Work to be completed: Write out, word for word, the part of the listing below that opens with the line containing "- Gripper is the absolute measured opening" and closes with the line containing "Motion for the", keeping both of those lines and adding no others.
[Given information]
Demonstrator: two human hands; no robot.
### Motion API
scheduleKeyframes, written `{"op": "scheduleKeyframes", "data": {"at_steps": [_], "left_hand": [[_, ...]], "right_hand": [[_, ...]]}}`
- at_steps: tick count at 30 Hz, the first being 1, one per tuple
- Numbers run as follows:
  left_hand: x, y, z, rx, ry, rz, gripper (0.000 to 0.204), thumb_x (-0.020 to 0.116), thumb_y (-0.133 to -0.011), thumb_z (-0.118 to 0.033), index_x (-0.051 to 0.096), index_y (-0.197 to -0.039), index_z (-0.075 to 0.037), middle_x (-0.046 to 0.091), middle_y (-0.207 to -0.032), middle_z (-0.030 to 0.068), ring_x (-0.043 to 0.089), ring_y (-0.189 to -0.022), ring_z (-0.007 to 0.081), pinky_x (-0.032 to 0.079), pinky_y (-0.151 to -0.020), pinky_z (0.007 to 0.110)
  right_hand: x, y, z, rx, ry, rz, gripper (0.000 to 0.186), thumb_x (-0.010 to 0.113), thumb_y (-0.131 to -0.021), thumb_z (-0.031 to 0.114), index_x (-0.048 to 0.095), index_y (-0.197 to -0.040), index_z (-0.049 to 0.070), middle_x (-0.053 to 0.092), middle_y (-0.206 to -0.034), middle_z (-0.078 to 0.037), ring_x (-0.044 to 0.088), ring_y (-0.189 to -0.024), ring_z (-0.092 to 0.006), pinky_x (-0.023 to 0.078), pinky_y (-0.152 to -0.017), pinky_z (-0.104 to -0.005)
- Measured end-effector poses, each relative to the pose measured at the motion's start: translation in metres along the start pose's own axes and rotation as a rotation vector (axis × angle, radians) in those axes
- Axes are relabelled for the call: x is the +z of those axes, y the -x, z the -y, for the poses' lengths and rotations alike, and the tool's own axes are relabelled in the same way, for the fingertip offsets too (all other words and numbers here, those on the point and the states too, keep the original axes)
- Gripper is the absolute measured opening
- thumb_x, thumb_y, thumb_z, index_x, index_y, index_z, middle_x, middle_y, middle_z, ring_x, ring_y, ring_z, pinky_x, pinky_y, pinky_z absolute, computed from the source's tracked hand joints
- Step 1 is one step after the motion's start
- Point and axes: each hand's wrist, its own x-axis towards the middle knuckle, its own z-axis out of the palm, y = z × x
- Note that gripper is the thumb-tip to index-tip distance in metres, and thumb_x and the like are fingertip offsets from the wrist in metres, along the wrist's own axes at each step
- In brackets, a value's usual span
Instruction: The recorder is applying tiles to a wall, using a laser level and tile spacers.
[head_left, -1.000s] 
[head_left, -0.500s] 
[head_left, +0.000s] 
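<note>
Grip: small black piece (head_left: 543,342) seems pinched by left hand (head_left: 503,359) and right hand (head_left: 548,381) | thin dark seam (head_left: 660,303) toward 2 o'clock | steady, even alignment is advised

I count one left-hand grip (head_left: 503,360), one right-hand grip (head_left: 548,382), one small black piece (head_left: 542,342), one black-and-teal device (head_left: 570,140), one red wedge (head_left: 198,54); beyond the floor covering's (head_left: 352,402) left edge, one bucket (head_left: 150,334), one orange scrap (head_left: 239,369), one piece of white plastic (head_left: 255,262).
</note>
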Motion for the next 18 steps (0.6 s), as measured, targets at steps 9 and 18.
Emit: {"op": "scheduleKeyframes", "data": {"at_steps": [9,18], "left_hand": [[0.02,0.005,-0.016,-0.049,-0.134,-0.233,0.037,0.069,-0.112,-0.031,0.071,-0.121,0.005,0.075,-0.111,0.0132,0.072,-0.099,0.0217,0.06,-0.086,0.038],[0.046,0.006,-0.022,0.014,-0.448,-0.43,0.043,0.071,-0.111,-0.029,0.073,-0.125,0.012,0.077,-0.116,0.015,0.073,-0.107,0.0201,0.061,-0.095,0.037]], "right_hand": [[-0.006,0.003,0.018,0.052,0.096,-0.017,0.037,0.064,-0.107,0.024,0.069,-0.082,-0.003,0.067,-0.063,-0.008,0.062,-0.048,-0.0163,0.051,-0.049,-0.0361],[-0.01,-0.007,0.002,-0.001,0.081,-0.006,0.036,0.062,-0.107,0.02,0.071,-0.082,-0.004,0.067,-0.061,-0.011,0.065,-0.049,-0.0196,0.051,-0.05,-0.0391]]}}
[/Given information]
Answer space:
- Gripper is the absolute measured opening
- thumb_x, thumb_y, thumb_z, index_x, index_y, index_z, middle_x, middle_y, middle_z, ring_x, ring_y, ring_z, pinky_x, pinky_y, pinky_z absolute, computed from the source's tracked hand joints
- Step 1 is one step after the motion's start
- Point and axes: each hand's wrist, its own x-axis towards the middle knuckle, its own z-axis out of the palm, y = z × x
- Note that gripper is the thumb-tip to index-tip distance in metres, and thumb_x and the like are fingertip offsets from the wrist in metres, along the wrist's own axes at each step
- In brackets, a value's usual span
Instruction: The recorder is applying tiles to a wall, using a laser level and tile spacers.
[head_left, -1.000s] 
[head_left, -0.500s] 
[head_left, +0.000s] 
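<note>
Grip: small black piece (head_left: 543,342) seems pinched by left hand (head_left: 503,359) and right hand (head_left: 548,381) | thin dark seam (head_left: 660,303) toward 2 o'clock | steady, even alignment is advised

I count one left-hand grip (head_left: 503,360), one right-hand grip (head_left: 548,382), one small black piece (head_left: 542,342), one black-and-teal device (head_left: 570,140), one red wedge (head_left: 198,54); beyond the floor covering's (head_left: 352,402) left edge, one bucket (head_left: 150,334), one orange scrap (head_left: 239,369), one piece of white plastic (head_left: 255,262).
</note>
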Motion for the next 18 steps (0.6 s), as measured, targets at steps 9 and 18.

There is nothing else to add to the answer.